It’s in a wind-battered 1840s Lyme Regis that we meet Kate Winslet’s Mary Anning. She plies her trade as a palaeontologist, recovering fossils on the shore of the Jurassic Coast, finding solace in her craft. Yet it’s a life of repression that she lives, from her ailing mother who watches her every move, and from the men of the archaeological association who are happy to exhibit her findings, but unwilling to display her name alongside them.
From the get-go, Ammonite writes large its view of man as the repressor, opening on a female cleaner whose meticulously scrubbed museum floor is swiftly trampled over by buffoon men. The patriarchal society of the 1800s provides the framing for a tale of two repressed women who discover comfort and love in each other. As downtrodden as Mary feels, so too does Saoirse Ronan’s Charlotte. She’s brought to Lyme to recover after the loss of her baby by her well-meaning but clueless husband Roderick Murchison, and then is unceremoniously neglected after her depression fails to miraculously lift. It’s with Mary, begrudgingly convinced by the offer of much-needed money, that Charlotte’s care is left. And it’s from there that a forbidden romance begins to bloom.

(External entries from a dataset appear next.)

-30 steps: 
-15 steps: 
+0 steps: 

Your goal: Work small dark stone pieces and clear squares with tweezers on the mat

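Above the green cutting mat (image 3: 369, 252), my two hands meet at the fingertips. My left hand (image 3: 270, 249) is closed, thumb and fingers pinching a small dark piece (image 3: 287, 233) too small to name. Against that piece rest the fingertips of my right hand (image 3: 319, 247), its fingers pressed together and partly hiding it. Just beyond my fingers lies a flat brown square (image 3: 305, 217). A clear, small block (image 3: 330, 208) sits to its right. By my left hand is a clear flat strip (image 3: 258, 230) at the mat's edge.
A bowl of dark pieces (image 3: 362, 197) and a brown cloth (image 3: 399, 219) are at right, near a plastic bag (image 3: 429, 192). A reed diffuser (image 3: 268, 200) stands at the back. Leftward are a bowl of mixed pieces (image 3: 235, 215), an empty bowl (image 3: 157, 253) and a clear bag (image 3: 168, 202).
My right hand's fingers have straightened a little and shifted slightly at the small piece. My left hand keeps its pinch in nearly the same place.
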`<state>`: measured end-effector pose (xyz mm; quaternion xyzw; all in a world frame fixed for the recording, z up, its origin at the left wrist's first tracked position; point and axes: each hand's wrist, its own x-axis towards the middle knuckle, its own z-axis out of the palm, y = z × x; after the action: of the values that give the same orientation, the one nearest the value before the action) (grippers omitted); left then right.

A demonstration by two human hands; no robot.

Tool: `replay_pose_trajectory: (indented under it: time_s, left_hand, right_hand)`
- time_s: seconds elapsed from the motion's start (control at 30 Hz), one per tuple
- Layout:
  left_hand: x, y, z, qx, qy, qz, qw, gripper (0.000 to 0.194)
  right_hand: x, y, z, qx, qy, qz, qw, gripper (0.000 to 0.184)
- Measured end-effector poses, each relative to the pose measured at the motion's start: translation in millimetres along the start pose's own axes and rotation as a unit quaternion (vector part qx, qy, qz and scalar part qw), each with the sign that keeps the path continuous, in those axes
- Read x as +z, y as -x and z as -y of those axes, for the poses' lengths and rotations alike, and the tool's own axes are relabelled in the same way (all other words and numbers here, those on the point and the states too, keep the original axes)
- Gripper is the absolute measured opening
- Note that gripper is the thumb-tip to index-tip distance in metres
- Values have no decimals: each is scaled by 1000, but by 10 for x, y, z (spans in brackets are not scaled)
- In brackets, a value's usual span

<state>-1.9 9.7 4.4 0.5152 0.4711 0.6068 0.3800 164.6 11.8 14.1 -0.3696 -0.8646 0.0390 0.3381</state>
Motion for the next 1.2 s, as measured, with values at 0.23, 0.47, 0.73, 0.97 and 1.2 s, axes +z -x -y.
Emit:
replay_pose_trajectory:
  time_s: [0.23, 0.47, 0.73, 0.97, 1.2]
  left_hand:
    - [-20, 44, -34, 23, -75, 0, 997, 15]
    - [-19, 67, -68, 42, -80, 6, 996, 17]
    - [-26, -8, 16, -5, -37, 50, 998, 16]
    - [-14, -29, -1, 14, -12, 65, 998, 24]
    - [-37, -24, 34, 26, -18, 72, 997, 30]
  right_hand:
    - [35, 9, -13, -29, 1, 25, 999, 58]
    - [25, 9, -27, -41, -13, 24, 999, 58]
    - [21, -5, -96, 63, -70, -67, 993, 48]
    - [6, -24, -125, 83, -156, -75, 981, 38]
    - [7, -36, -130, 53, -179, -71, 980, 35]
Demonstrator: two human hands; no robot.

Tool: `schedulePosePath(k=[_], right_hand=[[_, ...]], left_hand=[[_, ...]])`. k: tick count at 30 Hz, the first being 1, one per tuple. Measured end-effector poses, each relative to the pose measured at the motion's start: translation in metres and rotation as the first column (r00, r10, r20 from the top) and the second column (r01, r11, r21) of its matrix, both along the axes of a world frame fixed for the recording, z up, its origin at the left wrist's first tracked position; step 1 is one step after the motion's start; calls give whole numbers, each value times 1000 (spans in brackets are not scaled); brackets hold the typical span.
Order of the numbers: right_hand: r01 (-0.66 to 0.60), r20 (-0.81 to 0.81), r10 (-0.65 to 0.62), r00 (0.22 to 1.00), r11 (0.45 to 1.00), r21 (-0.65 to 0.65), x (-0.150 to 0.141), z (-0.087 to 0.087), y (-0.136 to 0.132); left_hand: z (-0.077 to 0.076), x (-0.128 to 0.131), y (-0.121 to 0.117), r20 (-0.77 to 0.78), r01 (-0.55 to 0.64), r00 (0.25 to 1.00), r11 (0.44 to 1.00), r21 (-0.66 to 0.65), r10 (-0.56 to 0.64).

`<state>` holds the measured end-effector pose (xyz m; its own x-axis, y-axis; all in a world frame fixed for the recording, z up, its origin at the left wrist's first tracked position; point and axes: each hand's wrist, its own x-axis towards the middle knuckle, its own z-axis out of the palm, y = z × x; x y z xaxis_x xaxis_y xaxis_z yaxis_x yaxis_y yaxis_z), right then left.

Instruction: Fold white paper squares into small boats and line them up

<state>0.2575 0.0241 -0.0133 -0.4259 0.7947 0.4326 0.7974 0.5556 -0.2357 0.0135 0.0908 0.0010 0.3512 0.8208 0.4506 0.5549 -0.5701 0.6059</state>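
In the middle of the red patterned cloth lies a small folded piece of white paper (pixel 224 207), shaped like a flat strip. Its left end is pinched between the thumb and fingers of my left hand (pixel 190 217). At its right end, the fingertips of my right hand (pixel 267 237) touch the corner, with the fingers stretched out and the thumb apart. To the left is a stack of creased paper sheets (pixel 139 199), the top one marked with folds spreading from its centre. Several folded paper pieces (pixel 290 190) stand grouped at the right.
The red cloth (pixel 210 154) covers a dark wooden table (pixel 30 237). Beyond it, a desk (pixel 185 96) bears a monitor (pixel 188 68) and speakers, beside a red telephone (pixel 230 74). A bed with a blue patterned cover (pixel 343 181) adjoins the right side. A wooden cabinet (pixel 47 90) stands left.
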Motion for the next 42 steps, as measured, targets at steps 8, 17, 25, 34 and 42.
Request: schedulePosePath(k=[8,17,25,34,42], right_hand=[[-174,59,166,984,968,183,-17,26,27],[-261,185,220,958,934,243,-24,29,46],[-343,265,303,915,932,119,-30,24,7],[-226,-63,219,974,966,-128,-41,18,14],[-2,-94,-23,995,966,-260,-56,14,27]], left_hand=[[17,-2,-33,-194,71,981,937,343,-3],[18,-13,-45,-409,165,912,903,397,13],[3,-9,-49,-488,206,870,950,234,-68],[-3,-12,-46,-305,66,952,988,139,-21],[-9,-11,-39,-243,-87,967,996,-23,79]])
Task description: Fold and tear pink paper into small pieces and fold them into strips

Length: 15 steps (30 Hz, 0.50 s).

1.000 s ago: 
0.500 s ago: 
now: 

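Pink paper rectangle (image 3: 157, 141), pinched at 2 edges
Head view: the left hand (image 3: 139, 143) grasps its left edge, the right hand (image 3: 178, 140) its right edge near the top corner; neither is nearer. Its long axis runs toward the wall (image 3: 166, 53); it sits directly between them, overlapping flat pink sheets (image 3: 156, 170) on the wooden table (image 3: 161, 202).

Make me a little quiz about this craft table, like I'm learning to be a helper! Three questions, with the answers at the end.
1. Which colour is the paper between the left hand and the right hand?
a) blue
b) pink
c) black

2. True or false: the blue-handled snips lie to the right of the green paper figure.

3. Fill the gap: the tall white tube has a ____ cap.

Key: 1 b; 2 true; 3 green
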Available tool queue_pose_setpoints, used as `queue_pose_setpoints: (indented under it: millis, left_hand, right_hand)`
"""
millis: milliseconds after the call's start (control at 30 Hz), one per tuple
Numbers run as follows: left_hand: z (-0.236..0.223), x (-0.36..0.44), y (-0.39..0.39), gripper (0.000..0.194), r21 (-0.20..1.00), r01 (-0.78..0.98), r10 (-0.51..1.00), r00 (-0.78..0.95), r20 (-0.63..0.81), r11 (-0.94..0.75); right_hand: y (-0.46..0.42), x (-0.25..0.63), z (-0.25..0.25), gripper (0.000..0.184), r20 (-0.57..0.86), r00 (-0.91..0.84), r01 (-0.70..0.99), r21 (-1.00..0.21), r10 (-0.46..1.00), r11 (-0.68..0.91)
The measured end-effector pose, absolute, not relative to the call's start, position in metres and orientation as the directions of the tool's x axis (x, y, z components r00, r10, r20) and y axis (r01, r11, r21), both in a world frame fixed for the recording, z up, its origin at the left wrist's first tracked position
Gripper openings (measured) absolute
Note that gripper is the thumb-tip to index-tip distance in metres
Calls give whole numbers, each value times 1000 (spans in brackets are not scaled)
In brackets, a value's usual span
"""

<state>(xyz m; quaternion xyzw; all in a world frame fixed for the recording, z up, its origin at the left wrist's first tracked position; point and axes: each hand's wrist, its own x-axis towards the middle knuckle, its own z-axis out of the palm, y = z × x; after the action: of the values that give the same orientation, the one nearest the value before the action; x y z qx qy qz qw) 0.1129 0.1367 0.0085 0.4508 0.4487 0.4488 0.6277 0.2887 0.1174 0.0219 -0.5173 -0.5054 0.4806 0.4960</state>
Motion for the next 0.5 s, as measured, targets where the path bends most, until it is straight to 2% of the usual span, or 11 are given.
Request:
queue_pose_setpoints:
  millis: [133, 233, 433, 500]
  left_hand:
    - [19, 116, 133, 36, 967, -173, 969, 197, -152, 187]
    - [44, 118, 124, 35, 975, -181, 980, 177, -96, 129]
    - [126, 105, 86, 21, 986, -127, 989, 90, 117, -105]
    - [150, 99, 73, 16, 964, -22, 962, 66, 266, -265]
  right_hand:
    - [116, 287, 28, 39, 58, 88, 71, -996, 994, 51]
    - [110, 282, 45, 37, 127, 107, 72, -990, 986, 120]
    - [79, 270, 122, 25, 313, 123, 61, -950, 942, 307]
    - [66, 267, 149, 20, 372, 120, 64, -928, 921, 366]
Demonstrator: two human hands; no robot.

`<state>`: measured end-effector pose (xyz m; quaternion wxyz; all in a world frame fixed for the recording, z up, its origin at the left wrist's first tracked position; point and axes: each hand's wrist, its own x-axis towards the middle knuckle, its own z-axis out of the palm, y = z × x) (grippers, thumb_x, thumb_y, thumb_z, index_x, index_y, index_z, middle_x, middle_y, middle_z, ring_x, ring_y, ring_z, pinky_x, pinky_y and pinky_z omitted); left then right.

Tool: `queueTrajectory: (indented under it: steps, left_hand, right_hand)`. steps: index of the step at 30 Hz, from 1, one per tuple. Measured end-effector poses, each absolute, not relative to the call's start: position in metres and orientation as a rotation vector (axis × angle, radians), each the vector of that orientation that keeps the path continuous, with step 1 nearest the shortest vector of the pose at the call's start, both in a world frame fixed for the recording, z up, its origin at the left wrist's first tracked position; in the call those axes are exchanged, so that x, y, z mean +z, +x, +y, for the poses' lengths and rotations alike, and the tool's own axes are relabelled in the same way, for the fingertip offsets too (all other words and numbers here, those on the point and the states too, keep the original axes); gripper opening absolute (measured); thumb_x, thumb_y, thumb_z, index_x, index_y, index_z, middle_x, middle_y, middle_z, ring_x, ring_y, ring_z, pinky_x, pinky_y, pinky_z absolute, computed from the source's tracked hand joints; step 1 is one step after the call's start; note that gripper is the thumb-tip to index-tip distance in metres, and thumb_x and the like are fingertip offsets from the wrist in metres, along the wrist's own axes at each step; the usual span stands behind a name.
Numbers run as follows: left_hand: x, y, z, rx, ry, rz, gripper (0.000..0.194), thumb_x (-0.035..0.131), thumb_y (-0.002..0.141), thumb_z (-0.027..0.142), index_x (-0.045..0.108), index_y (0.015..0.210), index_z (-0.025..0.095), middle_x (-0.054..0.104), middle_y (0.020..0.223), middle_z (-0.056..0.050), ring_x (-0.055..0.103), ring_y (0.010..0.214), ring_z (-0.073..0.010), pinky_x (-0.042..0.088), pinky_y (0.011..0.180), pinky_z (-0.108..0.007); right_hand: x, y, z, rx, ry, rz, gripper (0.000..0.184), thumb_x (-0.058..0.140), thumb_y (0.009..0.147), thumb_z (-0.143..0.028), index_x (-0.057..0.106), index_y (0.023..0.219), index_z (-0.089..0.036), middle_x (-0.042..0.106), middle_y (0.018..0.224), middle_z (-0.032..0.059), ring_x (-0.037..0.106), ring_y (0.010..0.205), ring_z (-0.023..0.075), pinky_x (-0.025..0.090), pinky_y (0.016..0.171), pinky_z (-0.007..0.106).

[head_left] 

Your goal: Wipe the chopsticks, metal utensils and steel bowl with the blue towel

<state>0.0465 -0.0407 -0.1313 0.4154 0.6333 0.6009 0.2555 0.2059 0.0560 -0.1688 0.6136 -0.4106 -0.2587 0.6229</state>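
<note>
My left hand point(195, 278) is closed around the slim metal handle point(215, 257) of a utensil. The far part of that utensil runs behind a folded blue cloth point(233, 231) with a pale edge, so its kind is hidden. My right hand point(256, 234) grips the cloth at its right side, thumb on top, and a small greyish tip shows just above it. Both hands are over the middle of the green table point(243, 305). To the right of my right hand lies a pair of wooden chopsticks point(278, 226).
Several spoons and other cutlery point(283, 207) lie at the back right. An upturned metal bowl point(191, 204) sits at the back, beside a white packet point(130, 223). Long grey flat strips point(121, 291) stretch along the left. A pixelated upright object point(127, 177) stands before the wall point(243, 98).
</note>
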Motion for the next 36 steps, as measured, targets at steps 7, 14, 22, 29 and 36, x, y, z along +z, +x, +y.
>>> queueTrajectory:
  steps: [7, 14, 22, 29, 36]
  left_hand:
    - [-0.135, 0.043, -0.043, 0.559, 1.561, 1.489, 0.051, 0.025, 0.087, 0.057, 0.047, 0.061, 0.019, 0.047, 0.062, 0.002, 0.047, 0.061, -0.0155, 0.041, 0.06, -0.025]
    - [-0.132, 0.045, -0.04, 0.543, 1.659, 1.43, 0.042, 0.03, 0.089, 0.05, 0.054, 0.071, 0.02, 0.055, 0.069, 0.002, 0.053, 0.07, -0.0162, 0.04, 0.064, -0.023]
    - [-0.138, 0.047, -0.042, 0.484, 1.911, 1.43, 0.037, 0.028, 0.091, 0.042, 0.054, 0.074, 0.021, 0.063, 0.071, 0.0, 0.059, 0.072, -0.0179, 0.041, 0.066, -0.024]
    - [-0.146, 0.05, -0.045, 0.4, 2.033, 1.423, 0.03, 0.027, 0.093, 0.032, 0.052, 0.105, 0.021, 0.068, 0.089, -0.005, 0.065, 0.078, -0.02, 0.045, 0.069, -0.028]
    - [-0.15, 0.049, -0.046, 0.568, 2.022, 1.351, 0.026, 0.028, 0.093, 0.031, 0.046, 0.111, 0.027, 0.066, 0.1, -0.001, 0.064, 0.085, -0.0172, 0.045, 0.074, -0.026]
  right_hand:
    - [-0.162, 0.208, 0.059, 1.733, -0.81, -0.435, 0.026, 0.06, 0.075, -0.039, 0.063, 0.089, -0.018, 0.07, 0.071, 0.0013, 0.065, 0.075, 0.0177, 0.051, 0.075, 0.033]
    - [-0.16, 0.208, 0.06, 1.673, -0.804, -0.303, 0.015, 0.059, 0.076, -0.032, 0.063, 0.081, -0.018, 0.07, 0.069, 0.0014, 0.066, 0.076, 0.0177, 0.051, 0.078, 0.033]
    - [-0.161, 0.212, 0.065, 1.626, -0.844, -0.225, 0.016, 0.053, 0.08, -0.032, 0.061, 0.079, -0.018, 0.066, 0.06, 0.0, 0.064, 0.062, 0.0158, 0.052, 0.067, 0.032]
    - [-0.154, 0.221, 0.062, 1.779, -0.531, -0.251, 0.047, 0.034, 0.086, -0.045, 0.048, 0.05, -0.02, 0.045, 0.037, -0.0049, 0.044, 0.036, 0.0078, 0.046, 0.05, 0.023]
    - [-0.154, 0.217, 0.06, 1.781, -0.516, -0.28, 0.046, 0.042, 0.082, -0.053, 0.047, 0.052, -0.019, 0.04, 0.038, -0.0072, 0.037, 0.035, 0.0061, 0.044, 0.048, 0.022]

Charlotte and Mary’s relationship is mirrored by the Dorset town of Lyme Regis which provides the film’s backdrop. The place feels alive and evolving. At first it’s cold, devoid of colour, with nothing but the sound of wind and waves clattering across the seafront to accompany the pair. But as they unearth common ground in combing the beach together and their bond strengthens, the waves calm and the slightest hint of a score begins to set in, Charlotte literally bringing music into Mary’s life. Ammonite is full of endless amounts of these little signifiers of their growing love; they’re not always the most subtle, but they are effective in building up layers of depth in the burgeoning relationship.
But it’s Saoirse Ronan and Kate Winslet’s chemistry that truly makes the romance believable (as well as all of the complicated emotions that come with it). While Ronan is excellent as ever, in Mary Anning Winslet is given a complex gem of a character who allows her the platform to really shine. And she certainly takes advantage of it, putting herself firmly into contention come awards season. Some might find the character’s standoffish front tough to connect to, and Ammonite on the whole does keep you at arm’s length emotionally to begin with. But much like the relics that Mary digs up along Lyme’s shoreline, it’s worth chiselling a little deeper past that first hardened layer: there’s much of value to be found just beneath the surface.
Rating (out of 5):
Ammonite was part of the programme at the BFI London Film Festival 2020.